Book of Aneurin I from The Four Ancient Books of Wales

The first part of the poem is the older, according to reliable Welsh and Scottish scholarship.

XVIII Stanza
Qualities they will honour.
Three forward (chiefs or bands) of Novant,
A battalion of five hundred;
Three chiefs and three hundred;
There are three Knights of battle.
From Eiddyn, arrayed in golden armour,
Three loricated hosts.
Three Kings wearing the golden torques;
Three bold Knights.
Three equal battles;
Three of the same order, mutually jealous.
Bitterly would they chase the foe;
Three dreadful in the conflict;
Lions, that would kill dead as lead.
There was in the war a collection of gold;
Three sovereigns of the people.
Came from the Brython,
Cynri and Cenon And Cynrain from Aeron,
To greet with ashen lances.
The Deivyr distillers.
Came there from the Brython,
A better man than Cynon,
A serpent to his sullen foes?

The Men of Aeron
The men went to Catraeth; they were renowned;
Wine and mead from golden cups was their beverage;
That year was to them of exalted solemnity;
Three warriors and three score and three hundred, wearing the golden torques.
Of those who hurried forth after the excess of revelling,
But three escaped by the prowess of the gashing sword,
The two war-dogs of Aeron, and Cenon the dauntless,
And myself from the spilling of my blood, the reward of my sacred song.

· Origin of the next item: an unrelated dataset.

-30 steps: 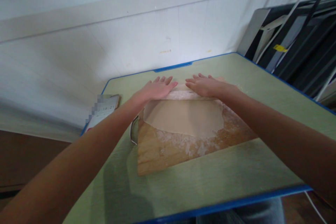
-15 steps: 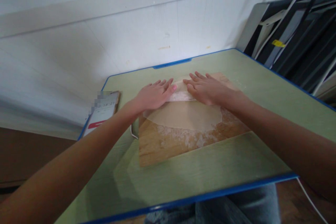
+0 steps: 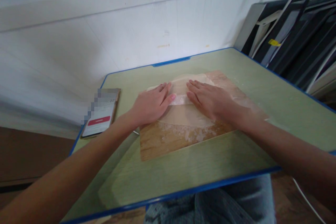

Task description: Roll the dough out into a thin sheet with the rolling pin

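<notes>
Head view: both hands lie flat, palms down, side by side at the centre of the frame. The left hand (image 3: 151,105) and the right hand (image 3: 210,99) each have the grip spread, fingers straight and close together, pinching nothing. They press on a flour-dusted rolling pin (image 3: 181,99), of which only a short pale stretch shows in the gap between the two hands. The pin's long axis runs left to right across the frame, square to the forearms, so each hand covers one half and neither is nearer than the other.

The thin dough sheet (image 3: 183,117) lies spread under and around the pin: part shows toward the lower edge below the hands, part toward the upper edge beyond the fingertips. It rests on a wooden board (image 3: 162,143) whose near part is bare and streaked with flour (image 3: 191,134). The board sits on the green desk (image 3: 183,175) with a blue rim.

At middle left of the frame, well apart from the left hand, a phone (image 3: 101,117) lies flat on the desk.
</notes>
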Tool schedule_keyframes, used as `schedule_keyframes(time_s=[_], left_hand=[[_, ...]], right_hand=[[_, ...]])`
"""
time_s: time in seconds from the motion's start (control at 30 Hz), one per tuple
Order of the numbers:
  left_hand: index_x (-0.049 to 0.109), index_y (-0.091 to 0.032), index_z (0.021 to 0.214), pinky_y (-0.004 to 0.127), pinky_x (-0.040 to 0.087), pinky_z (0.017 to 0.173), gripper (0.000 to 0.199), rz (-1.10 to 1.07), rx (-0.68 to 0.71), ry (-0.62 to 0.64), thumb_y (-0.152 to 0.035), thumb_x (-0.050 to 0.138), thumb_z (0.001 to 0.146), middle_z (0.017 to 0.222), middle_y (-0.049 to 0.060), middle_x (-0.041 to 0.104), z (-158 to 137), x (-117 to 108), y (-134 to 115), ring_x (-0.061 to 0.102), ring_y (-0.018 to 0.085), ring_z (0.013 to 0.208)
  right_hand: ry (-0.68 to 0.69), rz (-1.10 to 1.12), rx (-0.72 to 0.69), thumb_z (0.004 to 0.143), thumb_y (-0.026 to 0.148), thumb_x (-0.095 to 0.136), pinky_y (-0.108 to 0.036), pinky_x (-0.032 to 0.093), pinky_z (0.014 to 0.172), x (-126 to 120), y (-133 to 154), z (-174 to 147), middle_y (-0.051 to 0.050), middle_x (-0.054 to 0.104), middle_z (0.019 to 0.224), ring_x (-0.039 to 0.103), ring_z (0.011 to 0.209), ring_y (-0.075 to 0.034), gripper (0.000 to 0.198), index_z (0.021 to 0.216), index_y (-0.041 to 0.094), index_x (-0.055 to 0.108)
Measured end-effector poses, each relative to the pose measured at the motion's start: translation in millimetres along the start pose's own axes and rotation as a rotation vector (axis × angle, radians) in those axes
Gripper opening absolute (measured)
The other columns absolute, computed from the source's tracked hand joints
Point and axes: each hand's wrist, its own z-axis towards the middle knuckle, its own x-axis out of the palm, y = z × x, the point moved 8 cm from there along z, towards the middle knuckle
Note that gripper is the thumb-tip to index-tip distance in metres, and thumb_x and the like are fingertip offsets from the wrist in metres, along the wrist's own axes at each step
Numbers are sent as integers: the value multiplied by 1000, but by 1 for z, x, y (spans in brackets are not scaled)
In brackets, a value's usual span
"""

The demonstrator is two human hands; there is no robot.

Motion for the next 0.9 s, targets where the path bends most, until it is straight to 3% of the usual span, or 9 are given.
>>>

No hall was ever made so immovable
As that of Cynon of the gentle breast, sovereign of valuable treasures.
He sat no longer at the upper end of the high seat.
Those whom he pierced were not pierced again;
Sharp was the point of his lance;
With his enamelled armour he penetrated through the troops;
Swift in the van were the horses, in the van they tore along.
In the day of wrath, destruction attended his blade,
When Cynon rushed forward with the green dawn.

No hall was ever made so loquacious,--
So great, so magnificent for the slaughter.
Morien procured and spread the fire,
He would not say that Cenon would not make a corpse
Of one harnessed, armed with a pike, and of wide-spread fame.
His sword resounded on the top of the rampart.
No more than a huge stone can be removed from its fixed place
Will Gwid, the son of Peithan, be moved.

No hall was ever made so faultless
Nor a hero so generous, with the aspect of a lion of the greatest course,
As Cynon of the gentle breast, the most comely lord.
The city, its fame extends to the remotest parts;
It was the staying shelter of the army, the benefit of flowing melody.
In the world, engaged in arms, the battle-cry,
And war, the most heroic was he;
He slew the mounted ravagers with the sharpest blade;
Like rushes did they fall before his hand.
Son of Clydno, of lasting fame! I will sing
To thee a song of praise without limit, without end.

It is incumbent to sing of the illustrious retinue,
That, after the fatal impulse, filled Aeron.
Their hands satisfied the mouths of the brown eagles,
And prepared food for the beasts of prey.
Of those who went to Catraeth, wearing the golden torques,
Upon the message of Mynyddawg, sovereign of the people,
There came not without reproach on behalf of the Brython,
To Gododdin, a man from afar better than Cynon.

It is incumbent to sing of so skilful a man;
joyous was he in the hall; his life was not without ambition;
Bold, all around the world would Eidol seek for melody;
For gold, and fine horses., and intoxicating mead.
Only one man of those who loved the world returned,--
Cynddilig of Aeron, the grandson of Enovant.

Blessed conqueror, of temper mild, the bone of the people,
With his blue streamer displayed, while the foes range the sea.
Brave is he on the waters, most numerous his host;
With a bold breast and loud shout they pierced him.
It was his custom to make a descent before nine armaments,
In the face of blood, of the country, and of the tribes.
I love the victor's throne which was for harmonious strains,
ynddilig of Aeron, the lion's whelp!

A second redaction of The Gododdin

When they fairly met, there was no escaping for life.
Dialgur of Arvon fetched bright gold at the request
Of the Brython. High-mettled were the horses of Cynon.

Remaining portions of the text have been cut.